Metroid Prime 4: Beyond representa, por fin, el regreso de una de las sagas más esperadas de Nintendo tras años de silencio y una gestación larga que elevó inevitablemente las expectativas. Desde sus primeros compases, el título deja claro que busca ampliar la escala habitual de la serie sin renunciar del todo a su estructura clásica. La aventura sitúa a Samus Aran en el planeta Viewros, un mundo hostil dominado por una vasta extensión desértica que funciona como eje central de la exploración. A partir de ahí, la progresión se articula en torno a la búsqueda de cinco llaves necesarias para acceder al Chrono Tower, un objetivo que se presenta pronto y que marca el ritmo general del viaje. Aunque el diseño ofrece cierta libertad a la hora de decidir qué zonas explorar primero, la experiencia mantiene un desarrollo bastante lineal, con accesos claramente delimitados por las habilidades que se van desbloqueando.

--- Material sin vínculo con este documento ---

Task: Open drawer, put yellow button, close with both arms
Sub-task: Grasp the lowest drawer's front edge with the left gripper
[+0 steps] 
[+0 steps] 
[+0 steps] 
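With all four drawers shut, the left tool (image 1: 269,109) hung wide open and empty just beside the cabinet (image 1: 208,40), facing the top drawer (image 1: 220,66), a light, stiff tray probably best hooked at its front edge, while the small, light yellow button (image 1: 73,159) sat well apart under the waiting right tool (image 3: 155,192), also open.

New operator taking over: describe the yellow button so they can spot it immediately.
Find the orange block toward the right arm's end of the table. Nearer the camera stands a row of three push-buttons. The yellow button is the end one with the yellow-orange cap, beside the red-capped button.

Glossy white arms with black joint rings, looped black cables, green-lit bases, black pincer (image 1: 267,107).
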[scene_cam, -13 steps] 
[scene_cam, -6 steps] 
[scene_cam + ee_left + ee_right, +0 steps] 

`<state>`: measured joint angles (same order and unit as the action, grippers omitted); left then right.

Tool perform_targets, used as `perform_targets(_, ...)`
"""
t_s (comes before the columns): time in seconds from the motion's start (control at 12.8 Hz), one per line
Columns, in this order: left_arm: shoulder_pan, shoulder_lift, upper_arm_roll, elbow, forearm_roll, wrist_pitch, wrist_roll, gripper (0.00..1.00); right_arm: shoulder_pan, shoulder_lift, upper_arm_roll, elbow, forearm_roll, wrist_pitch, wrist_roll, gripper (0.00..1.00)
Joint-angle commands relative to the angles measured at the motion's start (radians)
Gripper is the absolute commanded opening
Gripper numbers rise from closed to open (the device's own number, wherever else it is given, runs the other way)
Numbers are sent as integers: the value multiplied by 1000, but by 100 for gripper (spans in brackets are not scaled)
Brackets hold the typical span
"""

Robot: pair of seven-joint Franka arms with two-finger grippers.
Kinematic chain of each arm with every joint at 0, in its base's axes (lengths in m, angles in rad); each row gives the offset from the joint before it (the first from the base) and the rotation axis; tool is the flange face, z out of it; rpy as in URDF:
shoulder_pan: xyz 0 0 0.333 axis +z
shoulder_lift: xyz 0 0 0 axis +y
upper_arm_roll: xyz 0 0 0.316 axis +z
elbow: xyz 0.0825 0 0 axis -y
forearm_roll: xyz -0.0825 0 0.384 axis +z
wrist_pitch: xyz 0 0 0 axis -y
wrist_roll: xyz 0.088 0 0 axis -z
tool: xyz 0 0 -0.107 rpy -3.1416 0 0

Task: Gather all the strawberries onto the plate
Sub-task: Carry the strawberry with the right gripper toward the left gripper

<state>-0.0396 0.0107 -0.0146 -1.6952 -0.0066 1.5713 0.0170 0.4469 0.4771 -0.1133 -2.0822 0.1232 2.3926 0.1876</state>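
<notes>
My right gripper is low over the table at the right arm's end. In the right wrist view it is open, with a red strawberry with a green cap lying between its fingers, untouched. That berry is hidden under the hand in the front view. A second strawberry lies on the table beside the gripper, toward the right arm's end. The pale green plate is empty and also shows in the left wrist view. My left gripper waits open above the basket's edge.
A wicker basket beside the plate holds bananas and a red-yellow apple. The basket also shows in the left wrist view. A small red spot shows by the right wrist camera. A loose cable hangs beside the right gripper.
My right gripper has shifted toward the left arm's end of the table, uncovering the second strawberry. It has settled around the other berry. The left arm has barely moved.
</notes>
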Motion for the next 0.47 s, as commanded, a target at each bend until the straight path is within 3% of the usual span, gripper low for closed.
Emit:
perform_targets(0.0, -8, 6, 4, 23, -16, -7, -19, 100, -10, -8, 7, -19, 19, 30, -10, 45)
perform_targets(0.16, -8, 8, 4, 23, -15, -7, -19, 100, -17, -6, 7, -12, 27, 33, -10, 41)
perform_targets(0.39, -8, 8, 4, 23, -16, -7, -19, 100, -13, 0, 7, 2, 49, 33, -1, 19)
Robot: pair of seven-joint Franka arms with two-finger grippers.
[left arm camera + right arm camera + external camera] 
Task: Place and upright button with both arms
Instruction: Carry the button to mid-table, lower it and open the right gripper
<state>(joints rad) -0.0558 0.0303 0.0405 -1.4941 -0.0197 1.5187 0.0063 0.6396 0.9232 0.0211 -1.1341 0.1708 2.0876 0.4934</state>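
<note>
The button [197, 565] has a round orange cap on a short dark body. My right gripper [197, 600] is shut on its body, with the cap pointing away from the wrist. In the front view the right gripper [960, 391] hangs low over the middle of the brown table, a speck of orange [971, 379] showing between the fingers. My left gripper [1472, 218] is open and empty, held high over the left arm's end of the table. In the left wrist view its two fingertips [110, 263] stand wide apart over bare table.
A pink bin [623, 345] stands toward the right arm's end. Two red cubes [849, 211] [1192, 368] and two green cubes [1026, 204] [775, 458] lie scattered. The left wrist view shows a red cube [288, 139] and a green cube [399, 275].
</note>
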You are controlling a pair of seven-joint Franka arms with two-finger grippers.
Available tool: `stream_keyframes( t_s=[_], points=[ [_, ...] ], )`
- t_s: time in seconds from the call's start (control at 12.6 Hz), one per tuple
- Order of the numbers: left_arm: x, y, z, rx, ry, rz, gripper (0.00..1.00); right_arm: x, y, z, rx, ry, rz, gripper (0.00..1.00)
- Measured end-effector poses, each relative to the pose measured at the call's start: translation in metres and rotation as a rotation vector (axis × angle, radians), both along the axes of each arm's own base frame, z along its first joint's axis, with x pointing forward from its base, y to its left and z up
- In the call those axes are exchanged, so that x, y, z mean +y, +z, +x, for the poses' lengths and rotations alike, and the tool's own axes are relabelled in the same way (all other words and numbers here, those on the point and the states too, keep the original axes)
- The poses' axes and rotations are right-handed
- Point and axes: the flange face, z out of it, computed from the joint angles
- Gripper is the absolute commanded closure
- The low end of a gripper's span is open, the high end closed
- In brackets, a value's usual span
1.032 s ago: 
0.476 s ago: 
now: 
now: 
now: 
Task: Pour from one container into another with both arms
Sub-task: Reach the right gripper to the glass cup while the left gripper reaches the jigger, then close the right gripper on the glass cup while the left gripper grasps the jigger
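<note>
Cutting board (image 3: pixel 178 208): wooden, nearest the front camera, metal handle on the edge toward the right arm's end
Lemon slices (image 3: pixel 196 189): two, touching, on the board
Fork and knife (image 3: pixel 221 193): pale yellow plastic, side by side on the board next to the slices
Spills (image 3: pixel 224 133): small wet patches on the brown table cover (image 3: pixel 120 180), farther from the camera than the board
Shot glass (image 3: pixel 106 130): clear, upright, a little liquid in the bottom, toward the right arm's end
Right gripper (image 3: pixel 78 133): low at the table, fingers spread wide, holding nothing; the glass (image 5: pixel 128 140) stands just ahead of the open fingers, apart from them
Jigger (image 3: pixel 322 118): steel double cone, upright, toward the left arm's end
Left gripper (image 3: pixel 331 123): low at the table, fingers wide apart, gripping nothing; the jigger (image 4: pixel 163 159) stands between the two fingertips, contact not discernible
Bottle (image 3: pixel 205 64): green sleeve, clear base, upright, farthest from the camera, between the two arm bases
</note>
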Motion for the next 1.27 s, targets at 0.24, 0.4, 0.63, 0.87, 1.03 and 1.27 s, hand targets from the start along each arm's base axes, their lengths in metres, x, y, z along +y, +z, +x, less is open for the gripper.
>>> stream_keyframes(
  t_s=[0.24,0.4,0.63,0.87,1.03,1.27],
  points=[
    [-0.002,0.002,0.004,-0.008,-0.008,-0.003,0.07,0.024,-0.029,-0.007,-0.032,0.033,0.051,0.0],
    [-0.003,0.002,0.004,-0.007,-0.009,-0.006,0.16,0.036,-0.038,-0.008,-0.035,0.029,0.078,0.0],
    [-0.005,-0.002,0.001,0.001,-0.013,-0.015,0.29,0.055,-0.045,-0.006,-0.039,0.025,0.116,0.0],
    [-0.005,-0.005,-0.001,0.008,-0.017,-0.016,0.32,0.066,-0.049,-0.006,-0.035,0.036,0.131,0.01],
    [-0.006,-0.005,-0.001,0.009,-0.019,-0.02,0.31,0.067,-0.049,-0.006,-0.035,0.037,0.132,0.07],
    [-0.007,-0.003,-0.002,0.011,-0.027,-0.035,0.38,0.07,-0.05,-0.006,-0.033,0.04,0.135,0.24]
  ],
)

La introducción del desierto como espacio conector aporta una sensación de amplitud poco habitual en la saga, reforzada por Vi-O-La, el nuevo vehículo que permite desplazarse con mayor rapidez en ausencia de un sistema de viaje rápido. Este planteamiento encaja bien con la identidad exploratoria de Metroid Prime 4: Beyond, aunque también evidencia algunas limitaciones. La estructura obliga a recorrer áreas ya conocidas con frecuencia, lo que en ocasiones rompe el ritmo, especialmente cuando la narrativa impone tareas de recolección repartidas de forma poco inspirada por el mapa. En contrapartida, la manera en que la historia del mundo y de sus habitantes se va revelando a través del entorno y de elementos dispersos resulta más acertada, manteniendo ese componente de descubrimiento ambiental tan característico de la serie.

Uno de los aspectos más controvertidos del juego es el peso que adquieren los personajes secundarios y las constantes interacciones con ellos. A diferencia de las entregas más solitarias y atmosféricas, aquí Samus rara vez está completamente sola. Las misiones vinculadas a NPCs, los diálogos obligatorios y la presencia constante de acompañantes generan una sensación de exceso de tutela sobre el jugador. Esta decisión afecta directamente al espíritu de la saga, tradicionalmente centrado en la exploración libre, el silencio y la interpretación personal del entorno. El problema se agrava por la calidad irregular de los diálogos y por mecánicas poco inspiradas, como la necesidad de proteger o reanimar aliados durante los combates, que terminan convirtiéndose en una distracción más que en un aporte significativo.

En términos de jugabilidad, sin embargo, Metroid Prime 4: Beyond demuestra una solidez incuestionable. El control es preciso, la respuesta de Samus se siente natural y las nuevas habilidades psíquicas amplían de forma inteligente el repertorio clásico. La posibilidad de manipular mecanismos, puertas o incluso la trayectoria de los disparos añade una capa táctica interesante tanto a los puzles como a los enfrentamientos. Aunque los desafíos no suelen ser excesivamente complejos, el juego se asegura de exigir el uso consciente de cada habilidad, reforzando la sensación de progresión constante. El sistema de escaneo sigue siendo una herramienta clave, ofreciendo información útil sobre enemigos, jefes y la historia de Viewros, y manteniendo su relevancia tanto narrativa como jugable.

Donde el título brilla con especial intensidad es en el apartado técnico. El rendimiento en Nintendo Switch 2 es sobresaliente, con escenarios detallados, una iluminación muy cuidada y una estabilidad ejemplar incluso en los momentos más exigentes. La calidad visual es tan alta que, en ciertos tramos, el juego recuerda a producciones de corte más cinematográfico, sin perder identidad propia. Los combates contra jefes, en particular, destacan por su variedad y exigencia, obligando al jugador a dominar las mecánicas y a adaptarse a patrones muy diferenciados. No todos alcanzan el mismo nivel, especialmente aquellos que involucran vehículos, pero en general suponen algunos de los momentos más memorables de la experiencia.
No todo está igual de bien resuelto. Algunas misiones largas carecen de puntos de control intermedios, lo que puede resultar frustrante al obligar a repetir secciones completas tras un error. A esto se suma un diseño sonoro que no está a la altura del resto del conjunto. La música cumple una función meramente ambiental, sin temas realmente memorables, y ciertos efectos de alerta y avisos constantes terminan saturando al jugador en situaciones de tensión, en lugar de reforzar la atmósfera.